If we're talking about electrical heating, this is only true for resistive heating, which is indeed all "waste heat". But many air conditioners can run in "reverse cycle" [0], where you're transferring outside heat back in, and is much more efficient, apparently 50% cheaper to run in electricity costs.

When you run one of these systems, your New Englander and Arizonan are virtuous to the degree of the difference between inside and outside temperatures. ;)

There's even now some combined cycle AC systems which use the extracted heat to generate your hot water [1], sadly not yet available/cost-effective for small residential installations, but they're only off by a factor of 2 now (8kW is the smallest system I've seen, my central air is 4kW).

[0] https://en.wikipedia.org/wiki/Heat_pump [1] http://www.mitsubishielectric.com.au/air-to-water-hot-water-...


I actually just replaced a 20-year-old AC system that had a link to the hot water system. Installers just removed the water heater link entirely. Said that the extra resistance and energy involved in the exchange cost more than just venting the heat in modern systems with high SEER ratings. No idea if that's accurate; just what I heard.


Sorry, I meant both resistive AND combustion (eg, "gas"). Now, obviously, natural gas is far cheaper than electric for heat in most of the US at least, but it's all 'generated' heat, with all of the waste heat and CO2 emissions that entails.


Heating need not be 'all waste'. An air (or ground) source heat pump heats a room, counterintuitively, by pumping heat from the colder air outside. It uses less energy than the amount it releases into the room.


(also known as an ac in reverse)


I've heard this term twice in this thread. Do most people not just call them heat pumps? Certainly that's what they're known as here in the PNW.

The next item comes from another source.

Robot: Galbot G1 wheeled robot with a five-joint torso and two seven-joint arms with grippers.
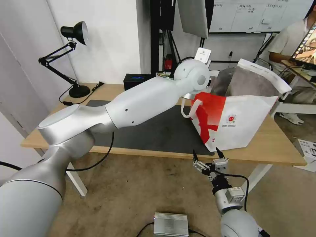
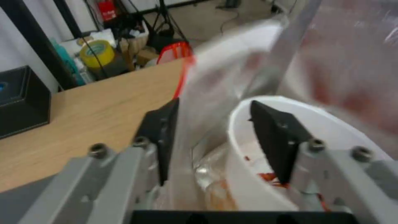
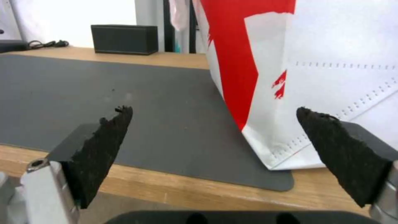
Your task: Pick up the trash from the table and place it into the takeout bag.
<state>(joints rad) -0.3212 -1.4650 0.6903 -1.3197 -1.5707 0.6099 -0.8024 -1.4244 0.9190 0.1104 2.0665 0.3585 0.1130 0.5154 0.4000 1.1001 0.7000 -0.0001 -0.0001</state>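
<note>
- The left gripper (image 2: 211,137) hangs at the mouth of the takeout bag (image 1: 243,121), right of centre in the head view; its fingers (image 2: 275,140) are spread, one outside and one inside the wall of the white bowl (image 2: 248,174), not visibly pinching it.
- The bowl, with red scraps, sits low inside the foil lining, beside a clear plastic piece (image 2: 215,183).
- Judged step: releasing the bowl into the bag. Next calls for lifting the arm straight out without snagging the rim.
- The right gripper (image 1: 209,160) waits at lower centre, below the table (image 1: 279,148) edge, fingers wide and empty.
- The dark mat (image 3: 124,93) looks bare.
</note>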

I don't know that I've encountered a space heater based on a heat pump, but in my mind...

"air conditioner" - a machine which keeps one or more rooms in a house cool, powered by a heat pump.

"heater" - a machine which keeps one or more rooms in a house warm, usually not powered by a heat pump.

"refrigerator" - a machine which keeps its own interior cool, powered by a heat pump.

"freezer" - a machine which keeps its own interior below freezing, powered by a heat pump and usually attached to a refrigerator.

All of which is to say, a heat pump is a machine that moves heat. It's named after its effect. But "heaters", "refrigerators", and "air conditioners" are named after their purpose, not their mechanics, and include heat pumps--if they do--incidentally, as the mechanism by which they achieve their purpose. If somebody came up with a refrigerator that still kept your food cold but didn't use a heat pump, I wouldn't hesitate to call it a "refrigerator".


The Arizonan should be using an evaporative cooler.